Genetic Testing – Should It Be The New Standard For Care?

November 1st, 2013
Genetic Testing – Should It Be The New Standard For Care?

Every health questionnaire you have ever filled out included questions about your family’s health history. In the last 40 years as more is learned about different diseases the questions have become more specific, slowly from “Has anybody in your immediate family died of cancer” to a lengthy foray at a specialist office asking about very specific diseases and then to further clarify if it was maternal or paternal side and what generation (parent or grandparent). This has come about because the hereditary nature of many diseases and disorders has been identified and further identified as to which lineage is most responsible. This is vital information even if it is just a guess about possible existence genetic predisposition and could be made much clearer with factual knowledge of genetic markers.

It could be stated with little protest that failing to obtain the medical history of both the patient and the family prior to treating for many conditions or attempting to diagnose many problems would be negligent. If it is deemed this important to know the family history in order for a medical professional to assess risk – even knowing that the information gleaned is second hand, from memory, often guessed at or simply unknown (seriously- who knows every disease their grandparents had?) still is an important piece of the overall medical chart to provide optimum care- then why do we settle for such a haphazard and unreliable method for collecting such data.

Genetic Predisposition Testing

As soon as you say genetic predisposition testing a lot of red flags go up. From religion to politics, the phrase never fails to elicit a reaction. The simple truth is that is what the family background questionnaires have been for decades. The fact that they are at best a hint of the likelihood, rely on often faulty data, and paint an incomplete picture does not change the fact the sole purpose of them is to identify a hereditary or genetic predisposition  to certain diseases. Since nobody is claiming that they should be disallowed and even the staunchest of opponents to genetic testing would be baffled by their Doctors failure to ask about family history the actual issue has been resolved and the only remaining question is on would it be better if the information garnered was more accurate?

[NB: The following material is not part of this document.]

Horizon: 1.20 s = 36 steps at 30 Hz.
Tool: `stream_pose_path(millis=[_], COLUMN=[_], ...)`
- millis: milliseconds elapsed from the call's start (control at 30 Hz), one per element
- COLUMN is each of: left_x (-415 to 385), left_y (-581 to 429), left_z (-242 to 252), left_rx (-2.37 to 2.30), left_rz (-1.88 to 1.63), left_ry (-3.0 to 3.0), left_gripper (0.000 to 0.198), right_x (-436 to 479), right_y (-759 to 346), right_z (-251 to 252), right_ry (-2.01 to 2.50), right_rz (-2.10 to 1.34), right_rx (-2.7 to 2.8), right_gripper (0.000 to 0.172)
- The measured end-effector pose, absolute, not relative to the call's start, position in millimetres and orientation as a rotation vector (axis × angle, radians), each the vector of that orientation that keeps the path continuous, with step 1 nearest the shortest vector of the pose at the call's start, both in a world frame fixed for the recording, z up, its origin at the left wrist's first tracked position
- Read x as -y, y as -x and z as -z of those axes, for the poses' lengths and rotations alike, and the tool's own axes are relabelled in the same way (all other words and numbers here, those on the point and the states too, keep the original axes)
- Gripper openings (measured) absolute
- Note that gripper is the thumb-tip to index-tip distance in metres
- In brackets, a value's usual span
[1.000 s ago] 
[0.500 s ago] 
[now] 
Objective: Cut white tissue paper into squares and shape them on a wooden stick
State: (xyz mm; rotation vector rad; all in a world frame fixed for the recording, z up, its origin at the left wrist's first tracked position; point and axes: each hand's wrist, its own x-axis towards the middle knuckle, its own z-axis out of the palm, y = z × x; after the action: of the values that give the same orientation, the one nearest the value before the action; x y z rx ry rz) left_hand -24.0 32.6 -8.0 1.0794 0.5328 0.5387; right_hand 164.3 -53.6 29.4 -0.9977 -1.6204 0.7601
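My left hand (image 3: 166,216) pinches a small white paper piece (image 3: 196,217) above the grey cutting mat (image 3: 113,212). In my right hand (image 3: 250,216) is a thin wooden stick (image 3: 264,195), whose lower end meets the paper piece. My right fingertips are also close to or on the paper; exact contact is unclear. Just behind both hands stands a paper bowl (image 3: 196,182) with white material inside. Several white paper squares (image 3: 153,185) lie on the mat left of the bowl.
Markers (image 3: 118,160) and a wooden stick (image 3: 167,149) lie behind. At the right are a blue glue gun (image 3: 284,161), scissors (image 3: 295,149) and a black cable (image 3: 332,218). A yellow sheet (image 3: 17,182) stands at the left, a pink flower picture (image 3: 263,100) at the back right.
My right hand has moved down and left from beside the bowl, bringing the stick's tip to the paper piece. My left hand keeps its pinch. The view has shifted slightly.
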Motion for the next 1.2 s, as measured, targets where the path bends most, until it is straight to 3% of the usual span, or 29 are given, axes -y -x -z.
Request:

The only legitimate question about use of family history and genetic predisposition results is whether they unfairly skew the opinion or findings of a medical professional. To answer that it must be remembered that most medical findings and diagnosis are subjective initially and require further testing to be established as fact. A doctor may believe you have the flu and treat you for the flu, but it is merely an opinion until viral testing proves that to be the case or the treatment is successful and the problem resolved in which case it is presumed s/he was correct. The same subjective judgment applies to predispositions. They increase the likelihood of many things but lacking the predisposition does not exclude the possibility nor does being predisposed make it a conclusive fact. The medical professional is still expected to exercise judgment of all factors when making a diagnosis and having better information can only make that judgment better.

Economics and Politics

Sadly, it is not possible to have a medical discussion without including discussions of economics and politics. This clearly applies to anything which would include spending significant money for genetic testing for entire populations. Currently, anybody that chooses can go online and order a mail in genetic predisposition test for under $500 from private genetic testing laboratories. With mass implementation on a public or national scale that cost would be very significantly reduced, certainly cutting cost in half. That is still not a small cost when considering millions of people.

The primary issue for years had been about the ability of insurance companies to use the information based on genetic predisposition results to increase premiums of individuals. This has already been addressed in the political and legal arena by making it impossible for insurance companies to exclude people based on pre-existing conditions or vary rates based on them under the Affordable Care Act. With this significant hurdle removed the only question remains the cost vs. benefit analysis. This is addressed by the ability to focus resources on people most likely to be effected reducing expensive unneeded testing. For example basic preventative care is mandated as a covered item but costs in that could easily be curtailed by more clearly identifying what preventative care makes sense and for which person.